Mais je peux vous dire une chose, monsieur le sénateur : le ministre de l'économie de 2016 et le ministre de l'économie qui lui a succédé depuis 2017 n'ont jamais déroulé le tapis rouge à cette entreprise.
(Protestations à droite.)
Qui a poussé la régulation des géants du numérique, monsieur le sénateur ? C'est la France ! Qui a convaincu le monde de mettre en place une fiscalité pour les géants du numérique, sous l'impulsion du Président de la République et de Bruno Le Maire ? C'est la France !
(Marques de dénégation sur les travées du groupe CRCE.)
Nous continuerons donc à discuter avec toutes les entreprises dont nous souhaitons qu'elles s'installent en France et qu'elles y créent de l'emploi.
M. Fabien Gay. Uber n'a jamais créé d'emplois !
Mme Cécile Cukierman. Taxez les entreprises pour financer le pouvoir d'achat !
M. Roland Lescure, ministre délégué. Sans concession, dans la transparence, mais avec volonté !
(M. François Patriat applaudit.)
M. le président. La parole est à M. Pascal Savoldelli, pour la réplique.
M. Pascal Savoldelli. La question est grave. Je le redis avec solennité, monsieur le président : notre groupe vous a écrit pour demander la mise en place d'une commission d'enquête ou d'une commission interparlementaire.
Entre la réponse apportée hier par le Président de la République, qui n'en était pas une et qui s'est distinguée par son arrogance et sa vulgarité, et ce que nous venons d'entendre à l'instant, vous comprendrez, monsieur le président, que nous voulions des éléments de vérité, et davantage d'humilité !
Les Gafam réalisent 243 milliards d'euros de bénéfices. Et vous prétendez – cocorico ! – que votre bilan est bon et avoir fait ce qu'il fallait. J'ai regardé les chiffres : après l'accord sur la taxation, Uber a payé en France 2,3 millions d'euros. Capital, ma source – j'ai de bonnes références ! –, qualifie cette somme d'impôt « lilliputien » ! Et vous osez prétendre que votre méthode nous place sur la bonne trajectoire !

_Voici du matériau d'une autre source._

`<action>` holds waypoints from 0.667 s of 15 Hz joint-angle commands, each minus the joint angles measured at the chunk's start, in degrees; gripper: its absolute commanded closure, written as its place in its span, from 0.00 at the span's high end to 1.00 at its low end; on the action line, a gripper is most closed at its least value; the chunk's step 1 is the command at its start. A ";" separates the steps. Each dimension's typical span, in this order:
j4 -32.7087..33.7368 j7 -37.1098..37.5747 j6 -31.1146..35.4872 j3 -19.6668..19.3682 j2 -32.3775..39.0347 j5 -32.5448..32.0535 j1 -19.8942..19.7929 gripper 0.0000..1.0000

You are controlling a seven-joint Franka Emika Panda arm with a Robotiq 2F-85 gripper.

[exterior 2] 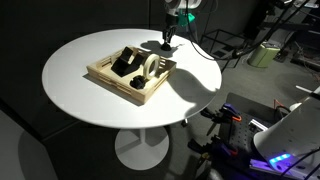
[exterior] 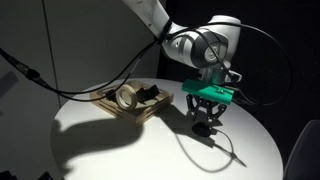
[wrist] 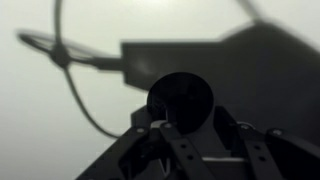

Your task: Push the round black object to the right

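The round black object [wrist: 180,98] shows in the wrist view as a dark glossy disc on the white table, right in front of my fingertips and touching or nearly touching them. My gripper [wrist: 200,128] has its fingers drawn together and is shut, with nothing between them. In both exterior views the gripper [exterior: 207,122] [exterior 2: 166,43] points down at the table just beside the wooden tray [exterior: 131,112] [exterior 2: 112,82]. The black object cannot be told apart from the dark fingers there.
The wooden tray holds a pale ring-shaped roll [exterior: 128,97] [exterior 2: 152,65] and angular black pieces [exterior 2: 127,62]. The round white table's [exterior: 150,150] edge is close behind the gripper [exterior 2: 215,62]. Cable shadows cross the tabletop [wrist: 72,85].
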 commanded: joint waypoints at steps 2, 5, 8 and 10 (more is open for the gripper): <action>-8.71 -0.79 2.32 -0.01 -7.92 -2.69 2.84 0.84; -14.88 0.33 4.26 -0.26 -13.43 -4.71 5.38 1.00; -22.01 8.18 5.52 -2.33 -20.48 -9.96 9.65 1.00; -25.99 16.97 4.10 -3.86 -25.46 -15.32 12.51 1.00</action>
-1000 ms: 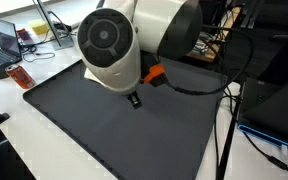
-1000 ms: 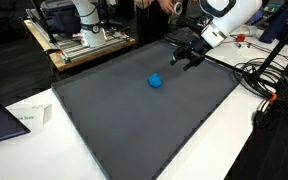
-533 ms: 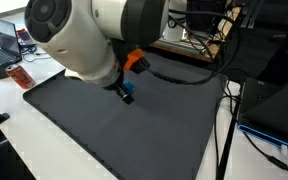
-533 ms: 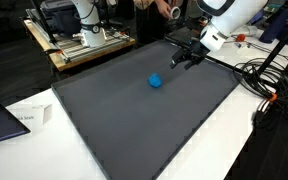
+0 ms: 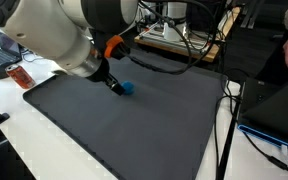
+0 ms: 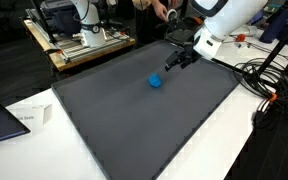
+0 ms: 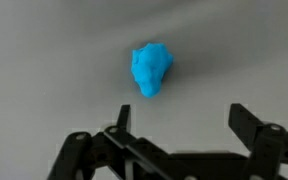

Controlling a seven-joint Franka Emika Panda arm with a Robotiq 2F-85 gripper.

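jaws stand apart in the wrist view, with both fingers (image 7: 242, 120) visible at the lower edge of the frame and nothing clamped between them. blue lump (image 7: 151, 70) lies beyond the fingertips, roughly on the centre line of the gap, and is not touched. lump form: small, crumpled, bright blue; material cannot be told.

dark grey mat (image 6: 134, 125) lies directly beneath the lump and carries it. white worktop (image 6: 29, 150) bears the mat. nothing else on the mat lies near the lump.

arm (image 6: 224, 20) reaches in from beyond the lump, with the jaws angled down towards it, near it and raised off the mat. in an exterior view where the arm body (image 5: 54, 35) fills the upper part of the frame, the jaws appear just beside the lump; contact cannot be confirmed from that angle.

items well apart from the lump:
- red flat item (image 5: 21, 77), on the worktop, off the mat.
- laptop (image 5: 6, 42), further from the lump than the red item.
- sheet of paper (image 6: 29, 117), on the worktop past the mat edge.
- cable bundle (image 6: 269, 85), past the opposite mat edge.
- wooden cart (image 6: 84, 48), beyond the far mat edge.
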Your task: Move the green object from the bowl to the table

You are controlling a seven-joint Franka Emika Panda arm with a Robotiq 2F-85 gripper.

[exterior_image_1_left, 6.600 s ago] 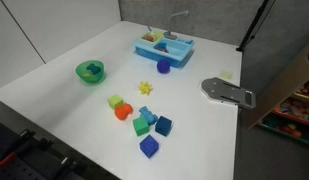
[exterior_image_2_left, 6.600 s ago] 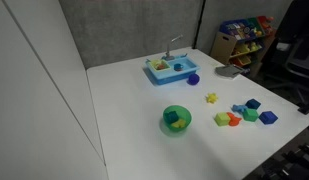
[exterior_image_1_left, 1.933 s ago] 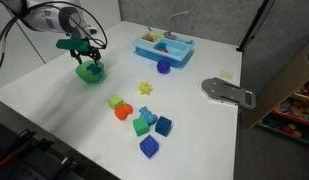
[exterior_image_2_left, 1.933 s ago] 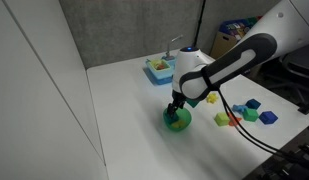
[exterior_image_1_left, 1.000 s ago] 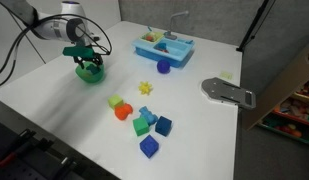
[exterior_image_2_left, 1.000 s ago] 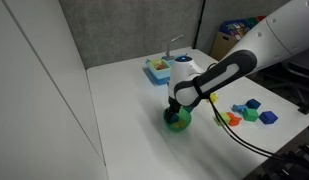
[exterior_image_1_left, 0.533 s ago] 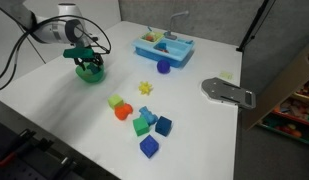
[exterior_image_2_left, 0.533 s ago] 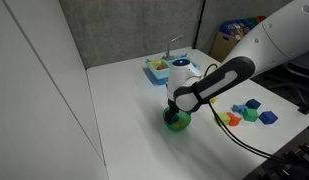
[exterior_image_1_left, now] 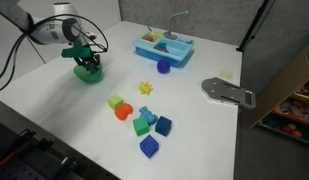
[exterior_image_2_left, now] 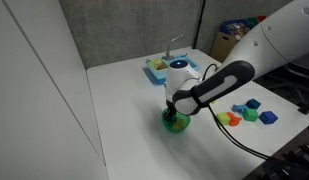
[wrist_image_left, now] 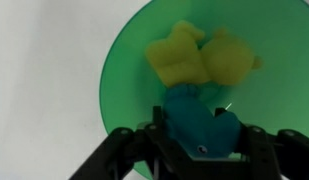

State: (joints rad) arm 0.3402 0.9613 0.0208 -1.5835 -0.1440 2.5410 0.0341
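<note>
Green object (wrist_image_left: 199,125) lies in bowl (wrist_image_left: 116,85) next to two yellow pieces (wrist_image_left: 184,55), visible in wrist view only. Both exterior views show gripper (exterior_image_1_left: 87,64) (exterior_image_2_left: 175,115) low over bowl on table (exterior_image_1_left: 54,110), contents hidden. Jaws flank object; can't tell if clamped.

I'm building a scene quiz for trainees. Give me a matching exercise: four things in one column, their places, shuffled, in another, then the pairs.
Things:
1 teal-green piece
2 purple object
3 yellow star
4 dark blue block

Places:
A on the table beside the light blue tray
B in the green bowl, between the fingers
C in the block cluster, farthest from the tray
D alone on the table between tray and cluster

Pairs: 1-B; 2-A; 3-D; 4-C
</note>
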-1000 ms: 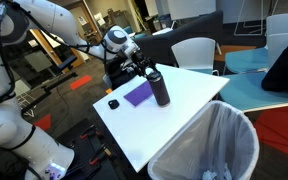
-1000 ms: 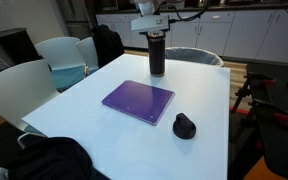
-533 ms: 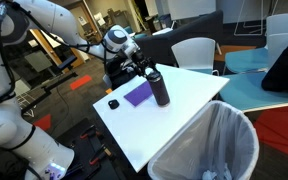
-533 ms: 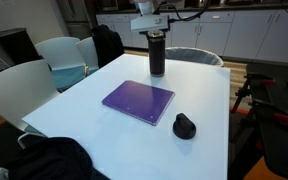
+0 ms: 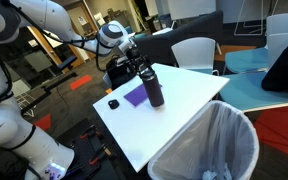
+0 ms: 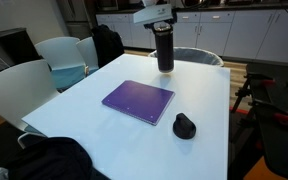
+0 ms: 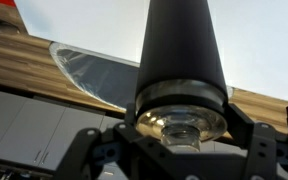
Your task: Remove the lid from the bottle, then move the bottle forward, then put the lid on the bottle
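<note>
The bottle point(image 5: 152, 87) is a tall dark cylinder standing upright at the far side of the white table point(image 6: 94, 120); it shows in both exterior views point(image 6: 164, 50). My gripper point(image 5: 139, 66) is shut on the bottle's upper part. In the wrist view the bottle point(image 7: 179, 50) fills the middle, its open clear neck between my fingers point(image 7: 179, 128). The lid point(image 6: 184, 126), a small black cap, lies on the table away from the bottle, beside the purple sheet; it also shows in the exterior view from the other side point(image 5: 112, 103).
A flat purple sheet point(image 6: 138, 100) lies mid-table between bottle and lid. A bin lined with a clear bag point(image 5: 209, 140) stands at one table edge. White chairs point(image 6: 59, 55) and a dark backpack point(image 6: 54, 160) surround the table.
My gripper and the bottle have shifted a short way across the table, with the bottle still held. The lid and the purple sheet have not moved.
</note>
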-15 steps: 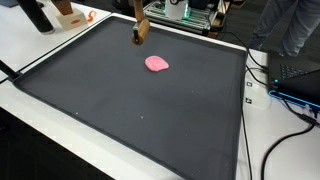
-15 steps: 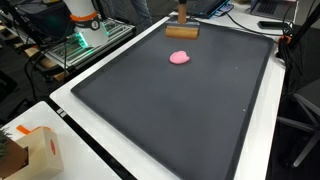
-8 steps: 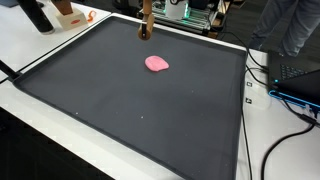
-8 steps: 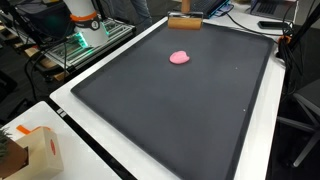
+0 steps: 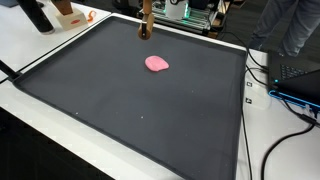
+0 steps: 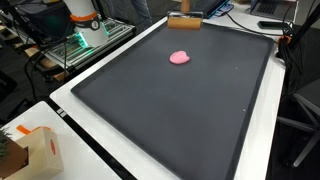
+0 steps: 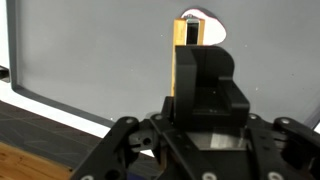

S'agissant des jeunes de mon département, je vois que vous les connaissez mieux que moi ! Quel est votre message pour eux, entre ce que vous venez de dire et les propos tenus hier par le Président de la République ? C'est de mon milieu d'origine que nous parlons, et je suis choqué.
M. Roland Lescure, ministre délégué. J'en viens aussi !
M. Pascal Savoldelli. Vous dites à un jeune de banlieue, qui vit dans les quartiers populaires, que s'il reste dans son quartier, il n'aura rien – sauf à être engagé dans des activités répréhensibles –, ou alors, c'est Uber. Mais qu'est-ce à dire ? De quel espoir s'agit-il ? La boîte noire, le contrôle permanent par un algorithme ?
(Marques de dénégation au banc du Gouvernement.)
M. le président. Il faut conclure.
M. Pascal Savoldelli. Franchement, ce n'est pas sérieux. Ayez un peu plus de respect pour les jeunes des quartiers populaires, comme pour les jeunes des zones rurales ! Du respect ! (Applaudissements sur les travées des groupes SER, CRCE et GEST, ainsi que sur des travées du groupe Les Républicains.)